Kim expects to get her second vaccine dose at the end of July. She will be fully vaccinated two weeks after that ー by the time the marathon and Olympics are over. “I am happy I could get a vaccination,” says the 26-year-old.
The Marathon Course
Sapporo’s Olympic marathon route resembles the course of the Hokkaido marathon, which is held every August. Runners will start at Odori Park, pass TV tower and follow the course south, along the Toyohira River, then turn backwards toward the city center and Hokkaido University to finish the race at Odori Park.
The route features a large loop which is about the length of a half-marathon, followed by a second smaller loop which will be completed twice. This is probably to reduce costs for security of the race. Bridges over the Toyohira River have already been spruced up with a fresh coat of color.
“Now people are pretty negative, but as the event gets closer, they will get more excited,” predicts Yujiro Nakamura, a ski instructor. The marathon runners will pass close by Yujiro’s house in the southern part of the city and he plans to find a place that is not too crowded to watch the runners.
However, the Tokyo 2020 Press Office sent a statement to media on Friday, July 9, advising that: “Members of the public have already been requested to refrain from spectating along the route of the Olympic Marathon and Race Walk events in Sapporo.” Therefore, it remains to be seen whether people in Sapporo will be able to see much of the marathons and the walking races. At a mock test in May, staff with cardboards walked around the venue at Odori Park asking spectators not to linger.
Veteran Olympic City Looks to Make an Impact
Sapporo is no stranger to Olympic events. In fact, the city hosted the first Winter Olympics outside of Europe and North America in 1972. The Games proved a huge success for Japan and Sapporo.
The impact of the Games is still visible today in the city. In preparation for those first Games, Sapporo city underwent massive changes. The Japanese national government invested some $500 million USD in upgrades, including a new subway system.

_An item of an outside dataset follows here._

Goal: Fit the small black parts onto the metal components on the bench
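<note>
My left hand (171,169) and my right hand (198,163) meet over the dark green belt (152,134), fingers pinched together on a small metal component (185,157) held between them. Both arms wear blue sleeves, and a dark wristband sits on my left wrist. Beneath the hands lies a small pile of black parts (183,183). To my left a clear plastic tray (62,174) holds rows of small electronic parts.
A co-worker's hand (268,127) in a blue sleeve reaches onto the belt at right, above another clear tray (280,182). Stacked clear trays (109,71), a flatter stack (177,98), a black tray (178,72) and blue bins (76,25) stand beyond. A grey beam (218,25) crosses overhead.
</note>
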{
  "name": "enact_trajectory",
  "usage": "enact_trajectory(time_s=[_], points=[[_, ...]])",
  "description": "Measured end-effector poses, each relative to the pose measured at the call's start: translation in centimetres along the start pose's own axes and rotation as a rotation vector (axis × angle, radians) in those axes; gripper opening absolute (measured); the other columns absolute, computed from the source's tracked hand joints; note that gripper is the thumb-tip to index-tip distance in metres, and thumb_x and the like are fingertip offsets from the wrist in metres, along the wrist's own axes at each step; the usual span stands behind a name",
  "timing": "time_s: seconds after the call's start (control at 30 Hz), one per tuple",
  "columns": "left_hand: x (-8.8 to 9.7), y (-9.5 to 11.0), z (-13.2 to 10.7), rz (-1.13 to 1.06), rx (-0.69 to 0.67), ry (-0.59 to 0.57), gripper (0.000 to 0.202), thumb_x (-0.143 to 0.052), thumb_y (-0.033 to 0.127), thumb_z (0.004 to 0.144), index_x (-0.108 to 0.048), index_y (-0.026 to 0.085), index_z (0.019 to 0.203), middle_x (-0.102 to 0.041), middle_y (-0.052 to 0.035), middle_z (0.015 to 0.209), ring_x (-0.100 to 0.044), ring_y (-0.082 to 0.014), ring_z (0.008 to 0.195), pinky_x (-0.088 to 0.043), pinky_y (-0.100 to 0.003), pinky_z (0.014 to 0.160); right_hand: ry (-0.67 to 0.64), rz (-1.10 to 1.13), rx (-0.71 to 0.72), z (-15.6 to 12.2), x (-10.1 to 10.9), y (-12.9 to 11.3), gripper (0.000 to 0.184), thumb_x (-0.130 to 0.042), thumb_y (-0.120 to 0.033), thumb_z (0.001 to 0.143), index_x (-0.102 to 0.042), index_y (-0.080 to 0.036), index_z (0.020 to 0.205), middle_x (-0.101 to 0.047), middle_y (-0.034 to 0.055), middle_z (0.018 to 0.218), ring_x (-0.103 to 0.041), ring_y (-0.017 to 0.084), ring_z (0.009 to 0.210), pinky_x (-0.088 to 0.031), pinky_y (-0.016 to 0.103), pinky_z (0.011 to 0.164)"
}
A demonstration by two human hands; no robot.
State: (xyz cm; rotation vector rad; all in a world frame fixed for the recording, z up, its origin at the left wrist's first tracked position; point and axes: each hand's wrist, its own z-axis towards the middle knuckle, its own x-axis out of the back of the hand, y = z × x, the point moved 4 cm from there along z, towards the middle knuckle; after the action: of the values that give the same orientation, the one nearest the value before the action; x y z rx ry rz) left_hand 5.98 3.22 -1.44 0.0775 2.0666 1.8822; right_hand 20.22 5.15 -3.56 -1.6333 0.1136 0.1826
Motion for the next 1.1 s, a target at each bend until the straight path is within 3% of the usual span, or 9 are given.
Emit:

The first trains ran between Sapporo Station and Makomanai, one of the main sites of the Winter Games in the south, which featured a new stadium, an ice rink, the Olympic village and a press center. Today, the Olympic village is a quiet, residential area with views of the mountains. Only the clock tower in front Makomanai Station, which bears the names of all gold medalists, pays tribute to Sapporo´s Olympic history.
This time around, the Games are not expected to change the physical design of the city. However, people still hope they will have an impact.
Masashi Abe, honorary director of the Sapporo Olympic Museum, believes the Tokyo Olympics can be a success. “It will be the best opportunity to show the beauty of Sapporo to the world,” he effuses.
Abe is a former Nordic combined athlete, a competition that incorporates ski jumping and cross-country skiing. He won Olympic gold for Japan in the Winter Olympics in Lillehammer in 1994. At 55, he is still very active in sports and runs marathons in his free time.
“I think the Olympic marathon will have a positive effect on Sapporo,” he says.
Others are less convinced.
“I really doubt that Sapporo will hold the Winter Olympics again after the controversy over the Tokyo Olympics,” says Hiroya.